Presentation Master's thesis - Ole Jürgensen - Brain & Cognition
Presentation Master's thesis - Ole Jürgensen - Brain & Cognition
- Startdatum
- 26-06-2026 10:30
- Einddatum
- 26-06-2026 11:30
- Locatie
Large Language Models (LLMs) demonstrate impressive linguistic abilities, yet they require vastly more data than humans to learn. Theories of human learning suggest that the limited nature of working memory may paradoxically help in the acquisition of language. Could introducing a similar constraint improve learning efficiency in transformer models? Thamma and Heilbron (2025) addressed this question and reported improved performance in models with a human-inspired fleeting memory limitation.
However, it remains unclear whether the improvement is due to a simple recency bias or to the memory limitation encouraging higher-level abstraction. This project arbitrated between the two hypotheses. We addressed this question both at the level of model outputs (probabilities assigned to words) and model internals (representations of syntax across model layers).

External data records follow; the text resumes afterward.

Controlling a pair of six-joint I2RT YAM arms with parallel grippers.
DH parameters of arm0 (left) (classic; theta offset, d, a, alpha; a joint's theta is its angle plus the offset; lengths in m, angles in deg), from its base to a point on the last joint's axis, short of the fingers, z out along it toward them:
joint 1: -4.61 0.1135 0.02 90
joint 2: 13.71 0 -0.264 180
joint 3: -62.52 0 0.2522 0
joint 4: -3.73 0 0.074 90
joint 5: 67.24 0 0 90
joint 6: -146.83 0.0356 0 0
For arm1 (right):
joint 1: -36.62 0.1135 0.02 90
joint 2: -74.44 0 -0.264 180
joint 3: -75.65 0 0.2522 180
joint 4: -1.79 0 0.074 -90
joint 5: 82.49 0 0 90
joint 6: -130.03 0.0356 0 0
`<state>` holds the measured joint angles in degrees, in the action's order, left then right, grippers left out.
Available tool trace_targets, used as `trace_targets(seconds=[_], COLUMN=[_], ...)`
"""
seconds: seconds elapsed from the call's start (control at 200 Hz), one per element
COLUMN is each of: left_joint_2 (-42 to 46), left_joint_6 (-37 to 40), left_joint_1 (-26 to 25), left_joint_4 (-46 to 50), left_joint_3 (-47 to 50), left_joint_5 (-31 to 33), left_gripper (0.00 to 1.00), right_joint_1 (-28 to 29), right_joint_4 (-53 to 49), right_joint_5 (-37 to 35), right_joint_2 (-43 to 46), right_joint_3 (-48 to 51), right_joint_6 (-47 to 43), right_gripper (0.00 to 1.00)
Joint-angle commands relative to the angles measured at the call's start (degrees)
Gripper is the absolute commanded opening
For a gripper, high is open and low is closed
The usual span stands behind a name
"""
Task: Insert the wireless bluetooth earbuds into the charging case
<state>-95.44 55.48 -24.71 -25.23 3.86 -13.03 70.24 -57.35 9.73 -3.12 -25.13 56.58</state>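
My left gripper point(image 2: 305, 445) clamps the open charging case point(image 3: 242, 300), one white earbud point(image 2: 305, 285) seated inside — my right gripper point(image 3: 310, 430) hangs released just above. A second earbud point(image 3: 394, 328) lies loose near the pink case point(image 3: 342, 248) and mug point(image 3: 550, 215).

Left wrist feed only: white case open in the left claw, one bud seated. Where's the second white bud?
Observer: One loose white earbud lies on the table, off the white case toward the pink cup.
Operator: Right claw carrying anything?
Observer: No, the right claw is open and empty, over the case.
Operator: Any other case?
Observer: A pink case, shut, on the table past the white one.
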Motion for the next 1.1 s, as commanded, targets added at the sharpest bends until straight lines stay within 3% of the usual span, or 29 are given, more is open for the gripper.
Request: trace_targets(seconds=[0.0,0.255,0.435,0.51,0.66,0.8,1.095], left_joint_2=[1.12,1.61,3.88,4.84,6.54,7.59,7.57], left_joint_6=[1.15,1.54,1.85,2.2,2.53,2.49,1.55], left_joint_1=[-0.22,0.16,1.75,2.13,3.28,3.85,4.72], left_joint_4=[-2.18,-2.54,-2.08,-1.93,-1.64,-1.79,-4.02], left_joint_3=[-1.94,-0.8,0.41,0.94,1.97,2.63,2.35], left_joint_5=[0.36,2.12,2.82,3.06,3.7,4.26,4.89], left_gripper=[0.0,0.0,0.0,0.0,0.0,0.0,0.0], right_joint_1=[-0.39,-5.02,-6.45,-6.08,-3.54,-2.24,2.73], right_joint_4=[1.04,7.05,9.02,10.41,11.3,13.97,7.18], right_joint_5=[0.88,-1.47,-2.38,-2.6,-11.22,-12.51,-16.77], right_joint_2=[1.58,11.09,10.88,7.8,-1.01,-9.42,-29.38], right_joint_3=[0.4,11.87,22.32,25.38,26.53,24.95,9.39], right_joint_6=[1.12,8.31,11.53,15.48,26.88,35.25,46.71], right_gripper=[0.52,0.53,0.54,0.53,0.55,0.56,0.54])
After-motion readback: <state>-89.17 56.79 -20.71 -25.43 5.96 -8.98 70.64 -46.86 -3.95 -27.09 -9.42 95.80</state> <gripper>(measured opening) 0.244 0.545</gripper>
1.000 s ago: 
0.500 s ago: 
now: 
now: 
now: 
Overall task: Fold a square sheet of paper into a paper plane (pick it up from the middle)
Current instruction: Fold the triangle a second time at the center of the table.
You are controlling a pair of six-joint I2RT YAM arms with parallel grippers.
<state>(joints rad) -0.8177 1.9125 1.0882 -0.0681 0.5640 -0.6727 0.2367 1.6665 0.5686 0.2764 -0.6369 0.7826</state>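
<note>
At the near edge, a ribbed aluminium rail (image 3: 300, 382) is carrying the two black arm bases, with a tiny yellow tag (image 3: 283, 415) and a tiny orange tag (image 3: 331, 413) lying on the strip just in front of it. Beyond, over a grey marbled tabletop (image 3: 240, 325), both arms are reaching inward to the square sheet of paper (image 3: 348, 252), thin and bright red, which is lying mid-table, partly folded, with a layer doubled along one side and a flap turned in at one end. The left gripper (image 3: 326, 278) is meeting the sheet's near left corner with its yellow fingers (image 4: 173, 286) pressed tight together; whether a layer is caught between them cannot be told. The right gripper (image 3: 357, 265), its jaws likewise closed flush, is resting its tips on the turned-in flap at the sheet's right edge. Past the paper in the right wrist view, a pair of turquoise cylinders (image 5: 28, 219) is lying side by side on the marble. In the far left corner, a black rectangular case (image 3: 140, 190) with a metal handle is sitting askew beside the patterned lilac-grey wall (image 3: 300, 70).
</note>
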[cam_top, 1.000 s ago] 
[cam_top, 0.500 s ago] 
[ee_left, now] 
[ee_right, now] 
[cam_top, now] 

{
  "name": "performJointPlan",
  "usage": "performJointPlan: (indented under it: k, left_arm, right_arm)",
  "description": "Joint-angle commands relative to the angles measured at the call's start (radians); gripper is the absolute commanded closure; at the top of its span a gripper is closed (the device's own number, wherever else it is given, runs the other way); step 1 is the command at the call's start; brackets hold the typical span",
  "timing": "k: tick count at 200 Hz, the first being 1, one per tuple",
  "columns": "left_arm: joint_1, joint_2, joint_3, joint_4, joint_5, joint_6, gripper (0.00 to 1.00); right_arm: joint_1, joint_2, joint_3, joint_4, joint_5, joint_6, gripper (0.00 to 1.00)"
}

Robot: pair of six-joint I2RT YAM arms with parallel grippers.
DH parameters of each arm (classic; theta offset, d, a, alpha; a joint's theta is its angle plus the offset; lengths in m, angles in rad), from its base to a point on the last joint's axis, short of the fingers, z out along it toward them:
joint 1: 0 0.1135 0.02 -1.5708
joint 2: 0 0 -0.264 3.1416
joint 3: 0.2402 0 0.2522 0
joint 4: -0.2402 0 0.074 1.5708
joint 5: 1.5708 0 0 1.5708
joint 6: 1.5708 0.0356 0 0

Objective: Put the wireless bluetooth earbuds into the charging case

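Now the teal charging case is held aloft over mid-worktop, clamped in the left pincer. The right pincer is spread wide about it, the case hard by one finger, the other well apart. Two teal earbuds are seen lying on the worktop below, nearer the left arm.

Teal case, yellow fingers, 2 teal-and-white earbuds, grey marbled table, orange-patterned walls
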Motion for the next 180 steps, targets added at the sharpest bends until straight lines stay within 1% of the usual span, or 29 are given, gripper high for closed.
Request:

Through targeted manipulation of syntactic dependency distances we find that the fleeting memory limitation improves abstraction of syntactic structure beyond a simple
effect of recency.
A complementary analysis of model internals showed contradictory results to our output analysis, revealing the limitations of mechanistic-interpretability tools for the comparison of different models. Together, these findings support the functional role of memory limitations in language learning and reveal an interesting tension between the analysis of model output and internal states.